* **Task objective**:
A faithful copy of all the data below, please; leave no line out.

* **Information provided**:
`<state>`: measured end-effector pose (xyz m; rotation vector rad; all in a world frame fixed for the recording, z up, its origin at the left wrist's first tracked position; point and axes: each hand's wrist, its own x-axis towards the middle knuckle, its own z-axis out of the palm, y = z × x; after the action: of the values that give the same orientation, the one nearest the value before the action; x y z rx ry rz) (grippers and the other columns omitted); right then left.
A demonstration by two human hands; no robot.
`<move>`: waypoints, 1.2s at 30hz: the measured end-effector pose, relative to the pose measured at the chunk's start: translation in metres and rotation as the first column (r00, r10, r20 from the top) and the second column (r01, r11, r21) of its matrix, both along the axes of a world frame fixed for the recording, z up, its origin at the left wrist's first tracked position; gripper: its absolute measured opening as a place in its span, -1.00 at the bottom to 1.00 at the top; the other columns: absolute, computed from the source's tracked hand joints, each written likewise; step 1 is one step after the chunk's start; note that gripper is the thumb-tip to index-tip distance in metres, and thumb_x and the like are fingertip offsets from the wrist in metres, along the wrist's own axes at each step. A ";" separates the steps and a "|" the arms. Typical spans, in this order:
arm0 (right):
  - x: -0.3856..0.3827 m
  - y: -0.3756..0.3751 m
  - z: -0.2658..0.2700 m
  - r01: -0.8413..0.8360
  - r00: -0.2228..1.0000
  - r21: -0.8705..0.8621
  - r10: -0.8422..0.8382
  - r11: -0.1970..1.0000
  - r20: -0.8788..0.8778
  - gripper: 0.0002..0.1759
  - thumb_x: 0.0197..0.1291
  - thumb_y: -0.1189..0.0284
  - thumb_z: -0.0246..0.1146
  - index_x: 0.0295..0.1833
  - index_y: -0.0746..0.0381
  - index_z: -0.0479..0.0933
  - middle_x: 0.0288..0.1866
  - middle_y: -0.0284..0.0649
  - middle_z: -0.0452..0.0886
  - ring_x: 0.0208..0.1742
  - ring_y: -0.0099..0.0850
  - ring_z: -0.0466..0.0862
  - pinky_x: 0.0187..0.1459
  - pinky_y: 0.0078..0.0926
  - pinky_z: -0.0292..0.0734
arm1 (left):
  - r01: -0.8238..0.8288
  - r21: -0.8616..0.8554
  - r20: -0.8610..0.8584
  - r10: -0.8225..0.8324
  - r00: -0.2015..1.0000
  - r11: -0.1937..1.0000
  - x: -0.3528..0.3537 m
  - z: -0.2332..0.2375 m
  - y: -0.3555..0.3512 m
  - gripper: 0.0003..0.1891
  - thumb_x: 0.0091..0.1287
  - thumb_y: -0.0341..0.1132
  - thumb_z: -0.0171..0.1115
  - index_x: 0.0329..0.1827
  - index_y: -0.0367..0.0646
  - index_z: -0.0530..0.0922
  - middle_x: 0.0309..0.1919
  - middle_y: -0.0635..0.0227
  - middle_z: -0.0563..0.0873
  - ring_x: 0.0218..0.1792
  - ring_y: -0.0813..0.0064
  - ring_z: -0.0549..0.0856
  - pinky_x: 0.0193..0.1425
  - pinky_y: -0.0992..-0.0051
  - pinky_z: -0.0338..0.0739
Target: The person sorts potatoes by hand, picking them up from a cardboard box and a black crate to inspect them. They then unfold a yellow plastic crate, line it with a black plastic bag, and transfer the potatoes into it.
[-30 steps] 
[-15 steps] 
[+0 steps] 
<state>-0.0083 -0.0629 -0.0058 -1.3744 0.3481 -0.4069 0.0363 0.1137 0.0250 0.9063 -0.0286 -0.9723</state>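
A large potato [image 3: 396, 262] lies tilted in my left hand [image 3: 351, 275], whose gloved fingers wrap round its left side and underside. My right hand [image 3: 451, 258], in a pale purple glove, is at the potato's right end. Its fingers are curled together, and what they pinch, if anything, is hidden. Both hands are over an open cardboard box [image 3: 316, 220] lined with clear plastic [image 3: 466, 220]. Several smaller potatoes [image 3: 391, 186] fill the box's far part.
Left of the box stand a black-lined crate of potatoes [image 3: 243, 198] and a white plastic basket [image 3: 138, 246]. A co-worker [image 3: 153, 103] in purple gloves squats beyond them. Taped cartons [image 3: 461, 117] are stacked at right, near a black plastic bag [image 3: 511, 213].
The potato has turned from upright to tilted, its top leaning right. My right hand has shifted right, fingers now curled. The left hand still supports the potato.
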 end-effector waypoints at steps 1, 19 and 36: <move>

* **Response to this task**:
`<state>`: measured end-effector pose (xyz m; rotation vector rad; all in a world frame fixed for the recording, z up, its origin at the left wrist's first tracked position; point and axes: each hand's wrist, its own x-axis towards the middle knuckle, its own z-axis out of the palm, y = z × x; after the action: of the values that give the same orientation, the one nearest the value before the action; x y z rx ry rz) (grippers and the other columns omitted); right then left.
A demonstration by two human hands; no robot.
`<move>`: waypoints, 1.2s at 30hz: the measured end-effector pose, relative to the pose measured at the chunk's start: translation in metres and rotation as the first column (r00, r10, r20 from the top) and the second column (r01, r11, r21) of its matrix, both along the axes of a world frame fixed for the recording, z up, its origin at the left wrist's first tracked position; gripper: its absolute measured opening as a place in its span, -1.00 at the bottom to 1.00 at the top; the other columns: absolute, computed from the source's tracked hand joints, each written likewise; step 1 is one step after the chunk's start; note that gripper is the thumb-tip to index-tip distance in metres, and thumb_x and the like are fingertip offsets from the wrist in metres, along the wrist's own axes at each step. A ";" separates the steps and a "|" the arms. Typical spans, in this order:
arm0 (right):
  - x: -0.3856..0.3827 m
  - y: -0.3756..0.3751 m
  - z: -0.2658..0.2700 m
  - r01: -0.8413..0.8360
  - r00: -0.2228..1.0000
  - r21: -0.8705..0.8621
  - r10: -0.8422..0.8382
  - r11: -0.1970..1.0000
  - r20: -0.8788..0.8778
  - gripper: 0.0002..0.1759
  - thumb_x: 0.0197..0.1291
  - thumb_y: -0.1189..0.0284
  - thumb_z: -0.0246..0.1146
  - index_x: 0.0295..0.1833
  - index_y: -0.0746..0.0381
  - index_z: -0.0479..0.0933
  - middle_x: 0.0288..0.1866
  - middle_y: -0.0284..0.0649
  - middle_z: -0.0452..0.0886
  - ring_x: 0.0208..0.1742
  - ring_y: -0.0099..0.0850
  - ring_z: -0.0466..0.0862
  - pinky_x: 0.0187..0.1459
  - pinky_y: 0.0078..0.0926
  - pinky_z: -0.0292..0.0734
arm1 (left):
  - r01: -0.8238..0.8288
  - r21: -0.8616..0.8554
  - r20: -0.8610..0.8584
  - r10: -0.8225..0.8324
  - r00: -0.2015..1.0000
  - r11: -0.1937..1.0000
  - x: -0.3528..0.3537 m
  - z: -0.2332..0.2375 m
  - y: -0.3555..0.3512 m
  - gripper: 0.0003..0.1891
  - thumb_x: 0.0091..0.1287
  - thumb_y: -0.0341..0.1132
  - thumb_z: -0.0171..0.1115
  - index_x: 0.0329..0.1827
  - index_y: -0.0367..0.0646
  - index_z: -0.0530..0.0922
  - middle_x: 0.0309..0.1919
  - middle_y: -0.0635..0.0227
  - middle_z: -0.0563..0.0873
  - ring_x: 0.0218..0.1792
  - ring_y: -0.0813..0.0064
  - ring_z: -0.0549..0.0856
  - pinky_x: 0.0193..0.1425
  - pinky_y: -0.0992..-0.0051
  - pinky_z: -0.0338..0.0739
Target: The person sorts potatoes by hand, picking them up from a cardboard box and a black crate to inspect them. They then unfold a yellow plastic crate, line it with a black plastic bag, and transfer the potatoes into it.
[-30 steps] 
[-15 steps] 
[+0 steps] 
<state>-0.0083 -0.0629 -0.0058 -1.3744 0.3481 -0.4069 0.0363 0.1137 0.0250 0.9063 -0.0286 -0.9723</state>
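A large potato [image 3: 396, 262] lies tilted in my left hand [image 3: 351, 275], whose gloved fingers wrap round its left side and underside. My right hand [image 3: 451, 258], in a pale purple glove, is at the potato's right end. Its fingers are curled together, and what they pinch, if anything, is hidden. Both hands are over an open cardboard box [image 3: 316, 220] lined with clear plastic [image 3: 466, 220]. Several smaller potatoes [image 3: 391, 186] fill the box's far part.
Left of the box stand a black-lined crate of potatoes [image 3: 243, 198] and a white plastic basket [image 3: 138, 246]. A co-worker [image 3: 153, 103] in purple gloves squats beyond them. Taped cartons [image 3: 461, 117] are stacked at right, near a black plastic bag [image 3: 511, 213].
The potato has turned from upright to tilted, its top leaning right. My right hand has shifted right, fingers now curled. The left hand still supports the potato.
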 end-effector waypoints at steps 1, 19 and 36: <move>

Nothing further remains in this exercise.